**Prompt**
Where a line in the material below has the string "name", please report it.

Start of Available data

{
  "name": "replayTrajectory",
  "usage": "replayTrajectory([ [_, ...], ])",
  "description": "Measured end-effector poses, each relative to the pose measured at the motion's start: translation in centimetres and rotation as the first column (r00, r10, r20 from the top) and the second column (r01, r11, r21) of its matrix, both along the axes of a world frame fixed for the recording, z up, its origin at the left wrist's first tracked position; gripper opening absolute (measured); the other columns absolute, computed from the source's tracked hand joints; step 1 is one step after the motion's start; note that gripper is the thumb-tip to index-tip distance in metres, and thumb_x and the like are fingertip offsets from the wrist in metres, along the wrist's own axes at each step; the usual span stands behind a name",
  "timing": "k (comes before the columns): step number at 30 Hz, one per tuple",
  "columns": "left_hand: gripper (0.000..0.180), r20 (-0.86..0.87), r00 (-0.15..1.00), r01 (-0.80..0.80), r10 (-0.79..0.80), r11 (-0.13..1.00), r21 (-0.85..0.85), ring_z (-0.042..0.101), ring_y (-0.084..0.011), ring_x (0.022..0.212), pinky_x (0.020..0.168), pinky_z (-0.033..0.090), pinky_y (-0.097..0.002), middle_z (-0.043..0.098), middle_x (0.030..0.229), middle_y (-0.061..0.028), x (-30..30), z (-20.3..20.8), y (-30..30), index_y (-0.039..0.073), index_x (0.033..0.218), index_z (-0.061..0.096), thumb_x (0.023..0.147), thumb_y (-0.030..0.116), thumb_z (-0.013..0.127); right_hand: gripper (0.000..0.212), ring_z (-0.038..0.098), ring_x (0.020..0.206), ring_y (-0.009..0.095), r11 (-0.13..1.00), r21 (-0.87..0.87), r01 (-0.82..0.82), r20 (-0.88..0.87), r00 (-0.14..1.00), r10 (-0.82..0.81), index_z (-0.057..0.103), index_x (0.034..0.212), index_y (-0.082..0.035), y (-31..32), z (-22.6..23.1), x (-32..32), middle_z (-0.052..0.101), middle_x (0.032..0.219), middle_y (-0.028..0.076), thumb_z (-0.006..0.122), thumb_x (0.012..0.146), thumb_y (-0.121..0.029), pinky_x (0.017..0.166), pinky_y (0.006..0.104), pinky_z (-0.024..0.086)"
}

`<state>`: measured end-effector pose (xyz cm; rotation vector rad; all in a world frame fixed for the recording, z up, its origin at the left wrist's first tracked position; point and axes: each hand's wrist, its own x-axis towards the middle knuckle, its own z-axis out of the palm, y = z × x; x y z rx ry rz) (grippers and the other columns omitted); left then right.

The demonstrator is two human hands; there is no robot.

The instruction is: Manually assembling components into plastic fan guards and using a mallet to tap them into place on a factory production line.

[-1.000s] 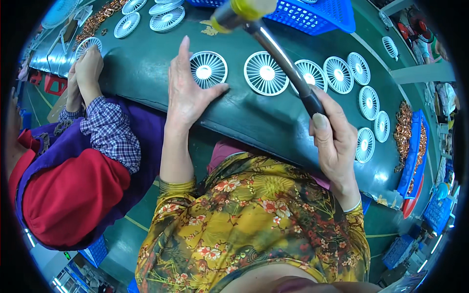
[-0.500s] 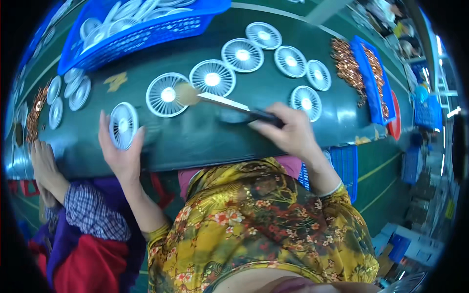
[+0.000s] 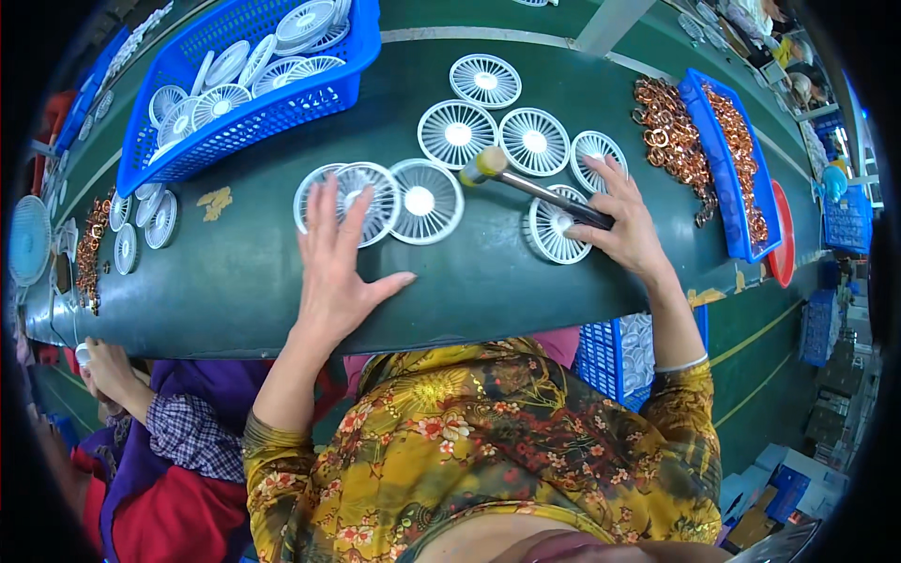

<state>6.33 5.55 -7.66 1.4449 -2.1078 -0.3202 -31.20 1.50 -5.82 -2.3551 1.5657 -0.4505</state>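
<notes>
My left hand (image 3: 328, 277) is spread, its fingers over a round white slotted disc (image 3: 383, 208) with a bright centre. That disc overlaps another partly hidden one, and a third disc (image 3: 425, 202) lies against its right side. My right hand (image 3: 631, 223) grips a mallet (image 3: 537, 190) by its dark handle; the yellowish head points left. Beneath the handle lies another slotted disc (image 3: 554, 235), and the upper fingers reach over a disc (image 3: 593, 150). Several more discs, including one (image 3: 535, 141) near the mallet head, lie farther back on the green table (image 3: 253, 291).
A blue basket (image 3: 263, 127) full of white discs stands at the back left. Copper-coloured rings (image 3: 671, 141) are heaped beside a long blue tray (image 3: 741, 220) on the right. At the left, a co-worker's hand (image 3: 113, 373) holds a small white thing near smaller discs and rings.
My left hand has moved right, bringing the disc it held at the left over to the other discs. The mallet has moved right, away from the leftmost discs.
</notes>
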Motion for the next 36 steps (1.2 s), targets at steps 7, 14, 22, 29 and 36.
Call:
replayTrajectory([
  [7, 0.089, 0.093, 0.99, 0.101, -0.106, 0.993, 0.06, 0.017, -0.0449, 0.139, 0.105, 0.028, -0.0578, 0.022, 0.15, -0.0232, -5.6, -0.6, -5.0, 0.013, 0.141, 0.039, 0.066, 0.034, 0.083, 0.034, 0.054, 0.116, 0.031, 0.996, -0.043, -0.08, 0.12, 0.989, 0.084, 0.063, 0.078, -0.001, -9.3, -0.7, 2.5, 0.051, 0.135, 0.011, 0.078, 0.072, -0.031, 0.094, 0.0382, 0.044],
  [14, 0.064, 0.001, 0.991, 0.13, -0.132, 0.978, -0.165, 0.021, -0.0483, 0.136, 0.107, 0.029, -0.0584, 0.027, 0.145, -0.0271, -10.9, -3.2, -22.6, 0.014, 0.135, 0.046, 0.079, 0.028, 0.072, 0.034, 0.063, 0.096, 0.029, 0.915, -0.318, 0.247, 0.183, 0.963, -0.196, 0.064, 0.094, -0.005, -24.8, -2.8, 6.2, 0.062, 0.116, 0.005, 0.072, 0.078, -0.034, 0.079, 0.0385, 0.05],
  [22, 0.032, -0.127, 0.967, -0.253, 0.22, 0.825, -0.506, 0.047, -0.0393, 0.115, 0.097, 0.037, -0.0559, 0.049, 0.123, -0.021, -12.4, -3.5, -32.8, 0.009, 0.112, 0.059, 0.081, 0.012, 0.065, 0.026, 0.061, 0.079, 0.027, 0.788, -0.41, 0.459, 0.448, 0.854, -0.265, 0.062, 0.086, -0.009, -26.7, -2.5, 5.5, 0.062, 0.09, 0.005, 0.076, 0.075, -0.027, 0.066, 0.0373, 0.048],
  [29, 0.036, 0.107, 0.884, 0.466, -0.455, 0.842, -0.272, 0.048, -0.0297, 0.119, 0.102, 0.034, -0.0504, 0.056, 0.121, -0.0128, -16.9, -0.8, -25.3, 0.013, 0.113, 0.063, 0.083, 0.032, 0.065, 0.02, 0.063, 0.075, 0.032, 0.754, -0.405, 0.517, 0.504, 0.814, -0.288, 0.06, 0.083, -0.01, -26.9, -3.4, 3.9, 0.063, 0.079, 0.009, 0.073, 0.074, -0.021, 0.065, 0.0409, 0.048],
  [36, 0.039, 0.239, 0.944, -0.157, 0.229, 0.945, -0.286, 0.026, -0.0398, 0.138, 0.107, 0.017, -0.0663, 0.036, 0.145, -0.0213, -16.4, -4.2, -34.2, 0.017, 0.121, 0.061, 0.089, 0.039, 0.052, 0.035, 0.057, 0.065, 0.021, 0.817, -0.24, 0.524, 0.474, 0.798, -0.372, 0.065, 0.09, -0.007, -27.9, -4.0, 3.5, 0.061, 0.072, 0.01, 0.071, 0.081, -0.041, 0.065, 0.0341, 0.046],
])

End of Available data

**The completed task**
  "name": "replayTrajectory",
  "description": "Measured end-effector poses, each relative to the pose measured at the motion's start: translation in centimetres and rotation as the first column (r00, r10, r20 from the top) and the second column (r01, r11, r21) of its matrix, both along the axes of a world frame fixed for the recording, z up, its origin at the left wrist's first tracked position; gripper opening absolute (measured); the other columns absolute, computed from the source's tracked hand joints; step 1 is one step after the motion's start; note that gripper is the thumb-tip to index-tip distance in metres, and thumb_x and the like are fingertip offsets from the wrist in metres, along the wrist's own axes at each step; the usual span stands behind a name",

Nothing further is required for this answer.